◆ Exercise requirements ◆
Set down exactly the lines below between the line holding "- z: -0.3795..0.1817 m" and the line holding "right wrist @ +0", inclusive; no other line belongs in the answer.

◆ Dataset content ◆
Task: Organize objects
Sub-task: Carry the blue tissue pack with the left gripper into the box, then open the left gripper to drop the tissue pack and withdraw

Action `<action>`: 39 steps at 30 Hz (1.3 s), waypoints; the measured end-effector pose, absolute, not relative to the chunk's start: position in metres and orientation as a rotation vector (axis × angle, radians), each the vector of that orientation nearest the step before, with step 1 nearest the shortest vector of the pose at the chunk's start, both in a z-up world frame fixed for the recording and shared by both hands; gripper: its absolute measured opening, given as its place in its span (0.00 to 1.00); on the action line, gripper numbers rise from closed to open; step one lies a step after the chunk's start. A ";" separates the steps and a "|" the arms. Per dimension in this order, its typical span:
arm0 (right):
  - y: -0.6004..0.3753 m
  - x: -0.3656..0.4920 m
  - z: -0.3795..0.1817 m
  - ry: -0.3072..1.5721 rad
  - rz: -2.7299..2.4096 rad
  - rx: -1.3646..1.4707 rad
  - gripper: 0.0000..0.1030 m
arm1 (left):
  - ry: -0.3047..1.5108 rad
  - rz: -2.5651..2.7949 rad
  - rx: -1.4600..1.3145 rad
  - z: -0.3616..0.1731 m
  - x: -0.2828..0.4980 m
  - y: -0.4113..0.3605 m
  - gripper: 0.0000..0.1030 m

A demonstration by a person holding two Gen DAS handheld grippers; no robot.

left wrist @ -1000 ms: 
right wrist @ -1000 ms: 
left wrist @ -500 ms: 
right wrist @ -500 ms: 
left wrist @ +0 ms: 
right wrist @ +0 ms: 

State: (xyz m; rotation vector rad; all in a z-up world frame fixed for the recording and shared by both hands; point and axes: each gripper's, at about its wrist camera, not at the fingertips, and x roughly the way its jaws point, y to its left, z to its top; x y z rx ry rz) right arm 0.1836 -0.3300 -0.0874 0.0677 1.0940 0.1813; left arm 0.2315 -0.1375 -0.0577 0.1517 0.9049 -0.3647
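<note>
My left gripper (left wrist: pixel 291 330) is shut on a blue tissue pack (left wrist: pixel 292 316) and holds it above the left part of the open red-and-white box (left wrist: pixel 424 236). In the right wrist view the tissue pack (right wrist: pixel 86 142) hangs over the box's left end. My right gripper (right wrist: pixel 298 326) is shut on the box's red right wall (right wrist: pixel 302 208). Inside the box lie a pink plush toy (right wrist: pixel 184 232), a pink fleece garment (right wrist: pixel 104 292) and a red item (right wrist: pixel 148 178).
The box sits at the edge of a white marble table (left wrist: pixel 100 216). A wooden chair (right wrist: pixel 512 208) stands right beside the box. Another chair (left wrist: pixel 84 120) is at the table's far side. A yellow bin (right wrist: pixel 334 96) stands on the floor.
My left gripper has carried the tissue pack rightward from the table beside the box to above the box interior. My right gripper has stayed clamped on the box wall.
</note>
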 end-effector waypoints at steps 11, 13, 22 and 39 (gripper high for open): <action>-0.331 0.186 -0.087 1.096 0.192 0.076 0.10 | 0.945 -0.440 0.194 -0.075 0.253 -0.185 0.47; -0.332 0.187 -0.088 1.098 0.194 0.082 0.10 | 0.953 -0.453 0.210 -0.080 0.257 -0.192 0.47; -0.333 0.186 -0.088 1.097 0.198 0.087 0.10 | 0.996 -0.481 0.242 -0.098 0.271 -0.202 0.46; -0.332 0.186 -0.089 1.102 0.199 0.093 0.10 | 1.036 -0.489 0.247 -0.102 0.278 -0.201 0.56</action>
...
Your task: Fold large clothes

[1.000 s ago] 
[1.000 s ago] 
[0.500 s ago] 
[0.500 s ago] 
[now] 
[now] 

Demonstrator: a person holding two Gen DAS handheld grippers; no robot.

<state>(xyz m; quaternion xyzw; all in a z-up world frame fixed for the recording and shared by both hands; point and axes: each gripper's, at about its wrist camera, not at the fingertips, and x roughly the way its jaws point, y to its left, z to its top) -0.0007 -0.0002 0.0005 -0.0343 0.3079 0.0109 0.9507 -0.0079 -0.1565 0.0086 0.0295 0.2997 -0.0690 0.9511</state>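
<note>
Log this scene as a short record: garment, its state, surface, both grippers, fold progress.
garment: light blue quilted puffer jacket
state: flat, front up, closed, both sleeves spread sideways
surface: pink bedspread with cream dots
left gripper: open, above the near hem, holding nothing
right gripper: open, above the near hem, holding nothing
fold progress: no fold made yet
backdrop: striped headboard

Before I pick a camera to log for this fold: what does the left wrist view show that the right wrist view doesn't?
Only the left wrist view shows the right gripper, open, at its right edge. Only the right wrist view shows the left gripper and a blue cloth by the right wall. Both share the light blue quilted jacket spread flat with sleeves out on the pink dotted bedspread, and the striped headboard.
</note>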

◆ Result for this task ◆
  - z: -0.3795..0.1817 m
  - ry: -0.3072..1.5721 rad
  - rz: -2.7299..2.4096 rad
  - rx: -1.3646..1.4707 rad
  - gripper: 0.0000..0.1030 m
arm1 (left):
  - ry: -0.3047..1.5108 rad
  - rz: -2.5651..2.7949 rad
  - rx: -1.4600..1.3145 rad
  - z: -0.3616..0.1731 m
  - x: -0.2828..0.4980 m
  - y: -0.4113..0.3605 m
  - gripper: 0.0000..0.1030 m

A demonstration by a person holding two Gen DAS handheld grippers; no robot.

left wrist @ -1000 ms: 
right wrist @ -1000 ms: 
left wrist @ -500 ms: 
right wrist @ -500 ms: 
left wrist @ +0 ms: 
right wrist @ +0 ms: 

The answer has been fully written out.